Strategy and holdings
ISDU tracks the MSCI USA Islamic Index, which starts from the broad MSCI USA universe of large- and mid-cap US companies and applies Shariah business-activity and financial-ratio screens, leaving roughly 141 constituents. The result skews heavily toward technology, at just under half the portfolio by sector weight, with energy and healthcare as the next largest sectors, a composition shaped by the exclusion of nearly the entire conventional financial sector. Microsoft is the single largest position by a wide margin, followed by Tesla, Micron Technology, and Advanced Micro Devices. Notably, Tesla and several semiconductor names carry meaningfully larger weights in ISDU than in comparable US-listed halal ETFs like SPUS, a function of differences in how the MSCI Islamic methodology screens and weights financial ratios versus the S&P Shariah methodology SPUS uses. Investors comparing the two should not assume identical screening produces identical portfolios; different index providers draw the line in slightly different places.
Screening methodology
MSCI's Islamic Index Series applies a two-part screen consistent with AAOIFI standards but implemented with MSCI's own technical specifications. The business-activity screen excludes companies with material revenue from alcohol, tobacco, pork, conventional banking and insurance, gambling, adult entertainment, and weapons. The financial-ratio screen caps total debt, cash plus interest-bearing securities, and accounts receivable each at 33.33% of the company's total assets, with a tighter 30% threshold applied to new index inclusions, anchoring the leverage test to the balance sheet rather than to a trailing market-capitalization average as some other index providers do. MSCI reviews the index quarterly and rebalances semi-annually, with an independent Shariah board overseeing the methodology. This is a rules-based, transparent process, and MSCI publishes its full Islamic index methodology document publicly, which makes ISDU's screening among the more auditable in the category for investors who want to verify the mechanics themselves rather than take a fund provider's compliance claim on faith.

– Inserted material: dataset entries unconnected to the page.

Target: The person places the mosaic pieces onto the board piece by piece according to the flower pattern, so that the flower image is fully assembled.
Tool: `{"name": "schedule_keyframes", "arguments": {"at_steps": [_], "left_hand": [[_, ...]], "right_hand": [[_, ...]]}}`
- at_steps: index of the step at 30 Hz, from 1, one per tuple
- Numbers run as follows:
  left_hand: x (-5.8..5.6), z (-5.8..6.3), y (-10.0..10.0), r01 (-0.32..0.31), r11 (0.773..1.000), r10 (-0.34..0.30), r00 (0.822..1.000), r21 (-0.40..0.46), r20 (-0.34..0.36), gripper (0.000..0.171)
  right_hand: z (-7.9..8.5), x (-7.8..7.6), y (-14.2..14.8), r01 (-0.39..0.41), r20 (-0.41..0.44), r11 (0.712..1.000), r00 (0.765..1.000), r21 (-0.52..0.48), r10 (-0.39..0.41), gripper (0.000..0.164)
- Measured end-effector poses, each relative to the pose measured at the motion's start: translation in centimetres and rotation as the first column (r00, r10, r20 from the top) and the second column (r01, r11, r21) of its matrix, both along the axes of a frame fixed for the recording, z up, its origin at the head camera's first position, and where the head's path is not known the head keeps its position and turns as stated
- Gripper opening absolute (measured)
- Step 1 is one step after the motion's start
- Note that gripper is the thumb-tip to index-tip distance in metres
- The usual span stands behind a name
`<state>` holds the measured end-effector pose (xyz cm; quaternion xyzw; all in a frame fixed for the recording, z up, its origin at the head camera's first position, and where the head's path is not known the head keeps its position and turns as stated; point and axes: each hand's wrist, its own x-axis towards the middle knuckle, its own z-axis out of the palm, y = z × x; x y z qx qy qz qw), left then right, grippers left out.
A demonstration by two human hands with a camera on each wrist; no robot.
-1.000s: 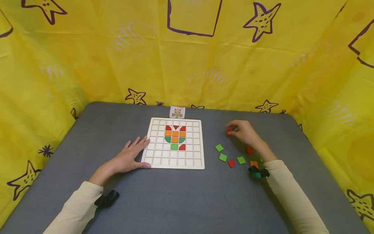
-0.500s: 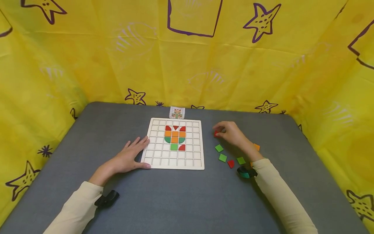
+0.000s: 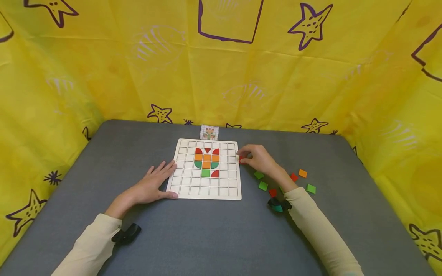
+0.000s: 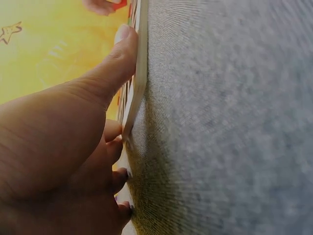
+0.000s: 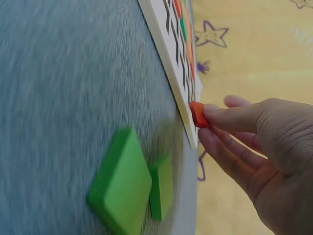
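A pale wooden grid board point(image 3: 228, 191) lies on the table. Red, orange and green tiles form a flower-like pattern in its middle, with a light green square point(image 3: 205, 173) and a red quarter-round tile point(image 3: 215, 174) at the bottom. My left hand point(image 3: 152, 186) rests at the board's left side, fingers spread, its thumb point(image 4: 124, 46) on the near-left corner. Between thumb and fingertips, my right hand point(image 3: 259, 158) pinches a small red tile point(image 5: 197, 114) at the board's right edge. The tile's full outline is hidden by the fingers.
A small printed card point(image 3: 209, 132) showing a pattern stands behind the board. Right of it lie loose green tiles point(image 3: 263, 186), red tiles point(image 3: 273, 193) and an orange tile point(image 3: 302, 173), some under the right forearm. A yellow cloth point(image 3: 221, 76) surrounds the grey table point(image 3: 207, 237).
My right hand has moved left with the red tile, from the loose pieces to the board's right edge. Tiles once covered by that arm now show. The left hand has stayed put.
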<state>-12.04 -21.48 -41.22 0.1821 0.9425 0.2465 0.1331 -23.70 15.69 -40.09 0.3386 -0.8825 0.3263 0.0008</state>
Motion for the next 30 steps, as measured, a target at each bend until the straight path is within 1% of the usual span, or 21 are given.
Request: {"name": "schedule_keyframes", "arguments": {"at_steps": [5,8,12,20,30], "left_hand": [[0.1,0.2,-0.1,0.011,1.0,-0.011,1.0,-0.002,0.008,0.103],[0.1,0.2,-0.1,0.011,1.0,-0.012,1.0,0.001,0.015,0.102],[0.1,0.1,0.0,0.017,1.0,-0.017,1.0,0.0,0.005,0.1],[0.1,0.2,0.2,0.033,0.999,-0.033,0.999,0.005,-0.023,0.097],[0.1,0.2,0.2,0.018,1.0,-0.018,1.0,0.0,-0.018,0.097]], "right_hand": [[-0.1,0.3,-1.4,-0.025,0.013,1.0,1.0,-0.005,0.025,0.022],[-0.1,0.4,-2.1,-0.029,0.036,1.0,0.999,-0.003,0.03,0.022],[-0.1,0.5,-2.7,-0.032,0.054,0.999,0.998,-0.014,0.033,0.021],[-0.3,0.7,-3.7,-0.043,0.062,0.998,0.997,-0.043,0.046,0.02],[-0.5,1.1,-5.4,-0.098,0.067,0.993,0.993,-0.065,0.102,0.02]]}}
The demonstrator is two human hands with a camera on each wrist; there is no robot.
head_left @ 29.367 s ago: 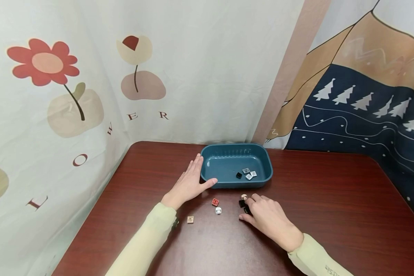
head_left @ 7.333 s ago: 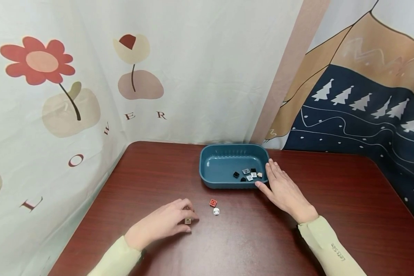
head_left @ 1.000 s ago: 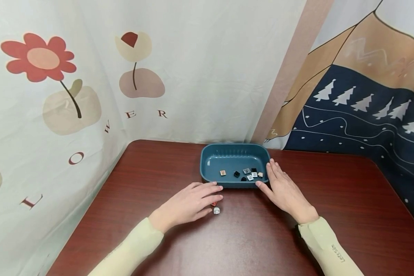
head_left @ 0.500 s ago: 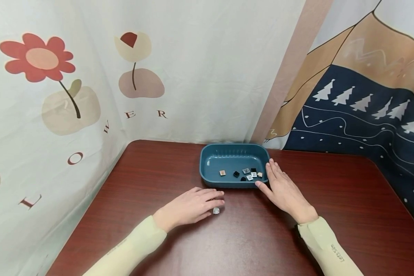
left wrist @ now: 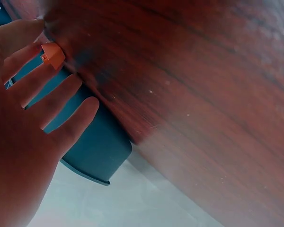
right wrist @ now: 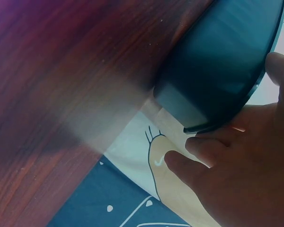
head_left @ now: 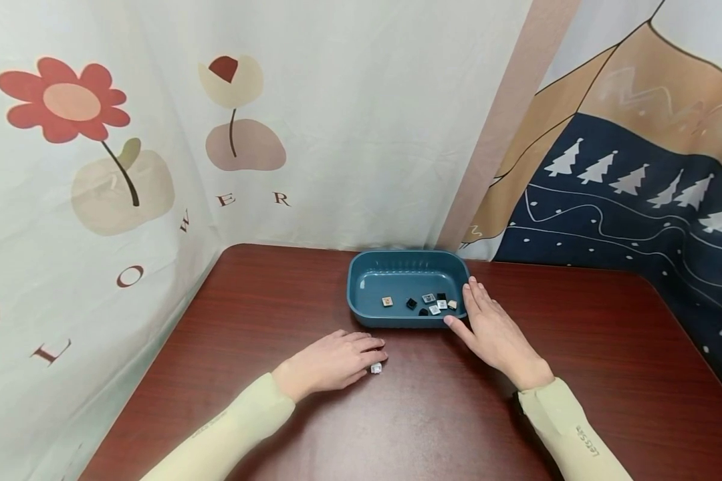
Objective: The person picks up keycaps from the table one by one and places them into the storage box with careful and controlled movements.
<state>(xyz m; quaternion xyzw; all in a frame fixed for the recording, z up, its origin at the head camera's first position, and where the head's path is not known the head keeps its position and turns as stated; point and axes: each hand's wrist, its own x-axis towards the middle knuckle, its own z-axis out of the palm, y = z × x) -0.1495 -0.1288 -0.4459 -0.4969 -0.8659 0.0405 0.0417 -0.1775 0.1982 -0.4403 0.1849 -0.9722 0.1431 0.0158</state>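
Observation:
My left hand (head_left: 333,361), palm down with loosely bent fingers, reaches over the table in front of the tray. A red keycap (left wrist: 54,55) shows at its index and middle fingertips in the left wrist view; in the head view the hand hides it. Just beyond the left fingertips, a white keycap (head_left: 376,368) lies on the table. My right hand (head_left: 499,334) rests at the right end of the teal tray (head_left: 367,319), fingers extended along the wall and thumb at the near rim. Inside the tray lie a beige keycap (head_left: 388,302) and several black, white and grey ones.
The dark red wooden table (head_left: 433,421) carries the tray near its back edge. Behind hang a pale curtain (head_left: 361,120) with flower prints and a navy cloth (head_left: 626,214) with white trees.
The beige keycap, earlier on the table under my left hand, is now in the tray. My left hand has drawn slightly back, covering the red keycap. My right hand has stayed put.

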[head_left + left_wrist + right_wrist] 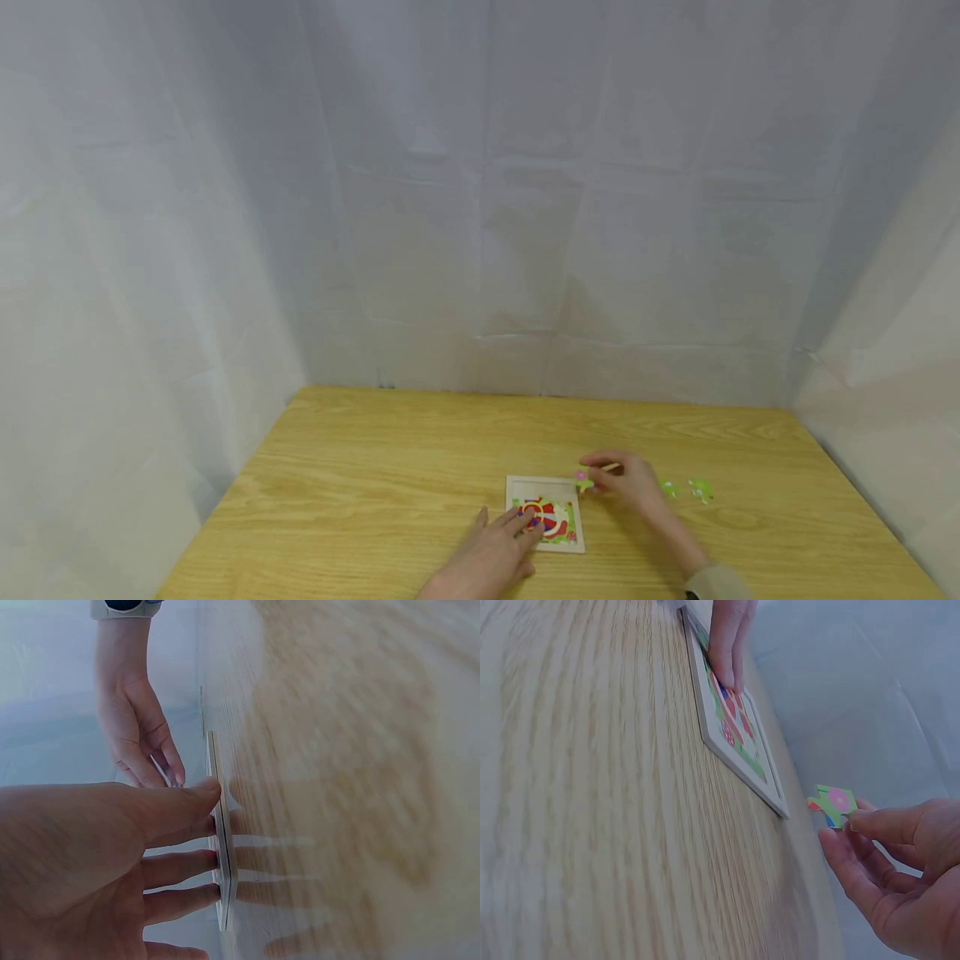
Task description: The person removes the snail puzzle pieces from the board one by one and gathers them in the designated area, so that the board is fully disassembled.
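Right wrist view: the fingers (885,825) of the right hand (915,877) pinch a green jigsaw piece (835,801) with a pink motif by its edge, raised off the desk (375,475) just beside the puzzle board (543,487). Off-centre grip may let the piece rotate or drop. The left hand (495,554) rests extended fingers on the board, clenching nothing; uneven pressure there could slide the board and cause misalignment. Outward to the right lie a smaller green piece (669,490) and a larger green piece (701,490); a low right-hand sweep could displace either.
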Tool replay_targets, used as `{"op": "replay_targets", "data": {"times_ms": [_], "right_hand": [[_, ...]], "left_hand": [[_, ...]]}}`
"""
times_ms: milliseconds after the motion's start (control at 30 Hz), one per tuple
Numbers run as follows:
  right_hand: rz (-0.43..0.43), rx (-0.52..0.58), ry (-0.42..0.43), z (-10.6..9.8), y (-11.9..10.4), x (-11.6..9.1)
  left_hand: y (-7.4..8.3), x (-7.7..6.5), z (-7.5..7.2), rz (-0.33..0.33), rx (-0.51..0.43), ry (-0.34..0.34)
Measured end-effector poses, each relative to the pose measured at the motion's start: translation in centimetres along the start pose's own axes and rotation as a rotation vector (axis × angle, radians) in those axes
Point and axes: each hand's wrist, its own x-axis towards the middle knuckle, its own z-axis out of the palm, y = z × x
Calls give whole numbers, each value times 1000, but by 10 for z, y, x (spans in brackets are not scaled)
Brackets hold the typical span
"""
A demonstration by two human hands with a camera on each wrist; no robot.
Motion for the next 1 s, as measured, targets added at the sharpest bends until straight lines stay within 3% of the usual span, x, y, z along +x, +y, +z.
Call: {"op": "replay_targets", "data": {"times_ms": [400, 667, 1000], "right_hand": [[64, -47, 56, -25, 9, -5], [63, -126, 44, -46, 19, -4], [76, -252, 44, -50, 23, -5]], "left_hand": [[0, -2, -1, 13, -8, 12], [0, -2, -2, 15, -18, 4], [0, 0, -1, 16, 3, -3]]}}
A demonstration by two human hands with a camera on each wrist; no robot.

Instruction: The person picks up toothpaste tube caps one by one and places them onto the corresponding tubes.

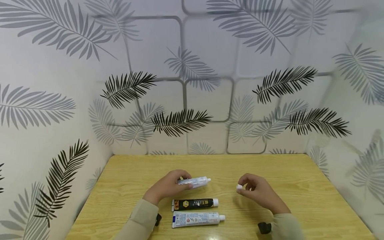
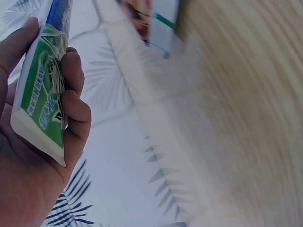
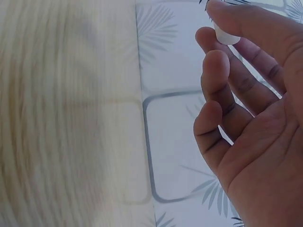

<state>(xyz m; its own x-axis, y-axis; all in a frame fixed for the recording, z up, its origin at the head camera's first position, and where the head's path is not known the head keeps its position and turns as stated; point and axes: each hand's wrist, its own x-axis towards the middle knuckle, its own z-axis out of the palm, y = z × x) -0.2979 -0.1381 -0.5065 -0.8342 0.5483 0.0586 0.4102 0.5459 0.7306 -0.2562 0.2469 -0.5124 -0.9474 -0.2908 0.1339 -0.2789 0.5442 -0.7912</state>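
Observation:
My left hand (image 1: 171, 184) grips a white toothpaste tube (image 1: 198, 182), its uncapped nozzle pointing right. In the left wrist view the tube (image 2: 41, 94) shows a green and blue printed side and a flat white end near the palm. Well to the right, my right hand (image 1: 260, 192) pinches a small white cap (image 1: 239, 186) between thumb and fingertips. The right wrist view shows this cap (image 3: 226, 36) at the thumb tip, the other fingers loosely bent. The cap and the nozzle are apart.
On the wooden table (image 1: 135, 166) below the left hand lie a black tube (image 1: 196, 204) with a white cap and a white tube (image 1: 196, 219) with a blue end, side by side. Leaf-patterned walls (image 1: 207, 100) border the table at the back and sides.

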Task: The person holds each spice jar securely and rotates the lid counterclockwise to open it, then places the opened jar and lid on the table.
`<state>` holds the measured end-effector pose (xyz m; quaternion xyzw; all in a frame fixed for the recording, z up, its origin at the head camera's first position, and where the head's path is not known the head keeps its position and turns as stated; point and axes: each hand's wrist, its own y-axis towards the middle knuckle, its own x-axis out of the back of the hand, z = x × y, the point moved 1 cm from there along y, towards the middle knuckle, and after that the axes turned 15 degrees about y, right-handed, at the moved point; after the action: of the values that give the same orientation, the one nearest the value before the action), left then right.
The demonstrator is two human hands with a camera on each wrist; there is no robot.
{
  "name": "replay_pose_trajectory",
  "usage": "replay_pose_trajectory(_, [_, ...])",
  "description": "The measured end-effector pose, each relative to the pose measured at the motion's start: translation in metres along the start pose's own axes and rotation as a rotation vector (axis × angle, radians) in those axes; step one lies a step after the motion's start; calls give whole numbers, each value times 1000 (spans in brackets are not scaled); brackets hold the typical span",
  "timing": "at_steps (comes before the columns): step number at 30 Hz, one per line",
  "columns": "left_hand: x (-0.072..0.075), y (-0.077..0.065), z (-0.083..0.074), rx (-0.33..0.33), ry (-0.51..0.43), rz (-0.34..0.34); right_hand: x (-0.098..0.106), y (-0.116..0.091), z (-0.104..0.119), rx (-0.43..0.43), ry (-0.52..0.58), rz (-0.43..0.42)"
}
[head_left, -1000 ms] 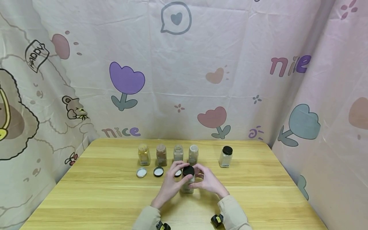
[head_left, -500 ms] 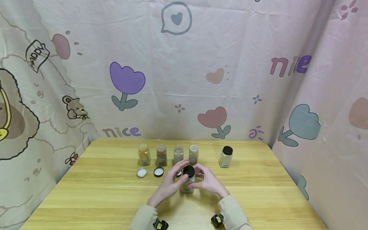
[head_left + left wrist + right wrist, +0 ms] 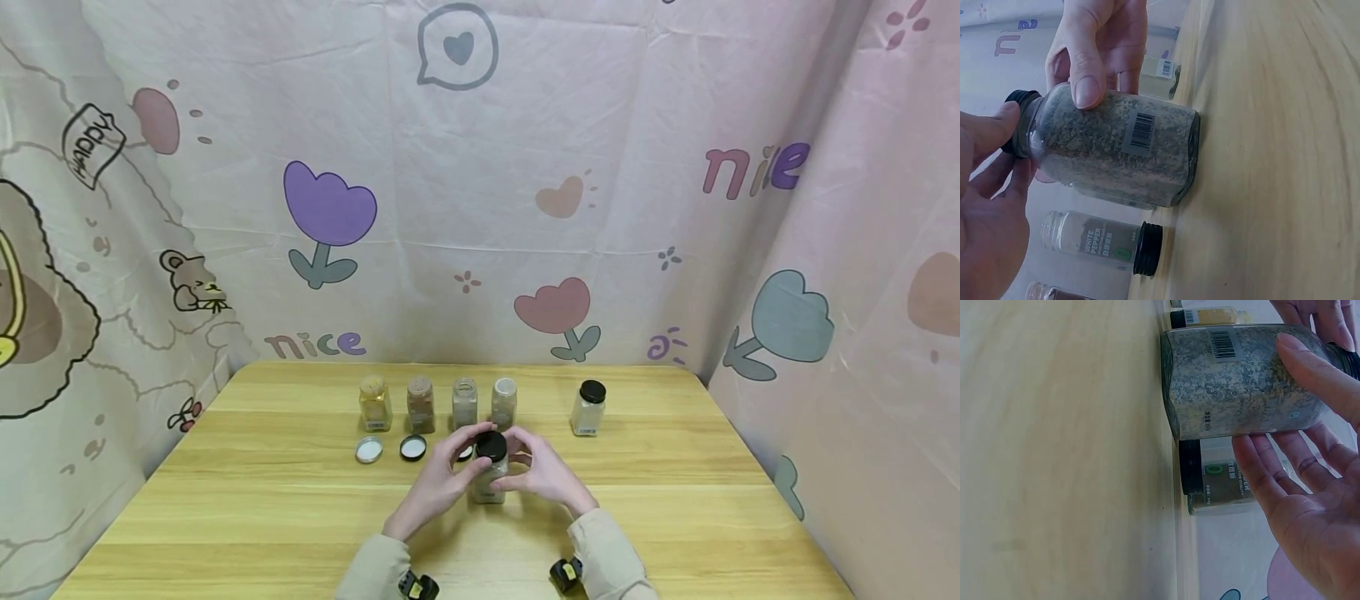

Costs, structure, and US investor access
At 0.30%, ISDU undercuts every US-listed halal ETF in this review by 15 to 35 basis points, a meaningful cost advantage over long holding periods. But cost is not the primary consideration for a US-based investor: ISDU is a UCITS (Undertakings for Collective Investment in Transferable Securities) fund domiciled in Ireland and listed on the London Stock Exchange, structured for European and UK retail distribution. It is dual-listed with a GBP share class trading as ISUS and this USD share class trading as ISDU. US persons face two practical obstacles: most US brokerages do not offer LSE-listed UCITS funds to retail clients, and the IRS treats non-US mutual funds and many UCITS ETFs as passive foreign investment companies, triggering complex and often costly PFIC tax reporting and potentially punitive tax treatment on gains. A US investor who somehow holds ISDU should consult a tax professional before assuming it behaves like a domestic ETF at tax time.
Who it suits
ISDU suits UK-based, European, and other international Muslim investors who want low-cost, broad exposure to Shariah-screened large-cap US equities and who can access London Stock Exchange-listed funds through their local brokerage. It is a strong option on cost and methodology transparency grounds for that audience. It does not suit most US-based investors, who face access and tax obstacles that outweigh the 0.30% expense ratio advantage; SPUS (0.45%) or HLAL (0.50%) are the more practical US-domiciled alternatives with essentially the same underlying economic exposure to Shariah-screened US large caps.
Top holdings
Purification approach
iShares does not publish a consolidated per-share purification figure for ISDU the way some US-listed halal ETF providers do. Because the fund tracks the MSCI USA Islamic Index, which screens out companies with impermissible core business activities but tolerates a small amount of incidental income (commonly interest earned on corporate cash reserves) under the standard tolerance threshold, individual constituent companies still generate a sliver of non-compliant income embedded in their dividends. Investors holding ISDU are generally expected to calculate their own purification obligation, either by using each constituent company's publicly disclosed interest income relative to total revenue, weighted by portfolio composition, or by relying on a third-party Shariah screening service such as Zoya, Musaffa, or Islamicly, several of which offer portfolio-level purification calculators that can import an ETF's holdings and estimate the purification percentage automatically. This is a materially less turnkey experience than SP Funds' quarterly published purification calculator or Wahed's quarterly per-share figure, and it is worth factoring into a decision between ISDU and its more purification-transparent US-listed counterparts, even before weighing the access and tax considerations above.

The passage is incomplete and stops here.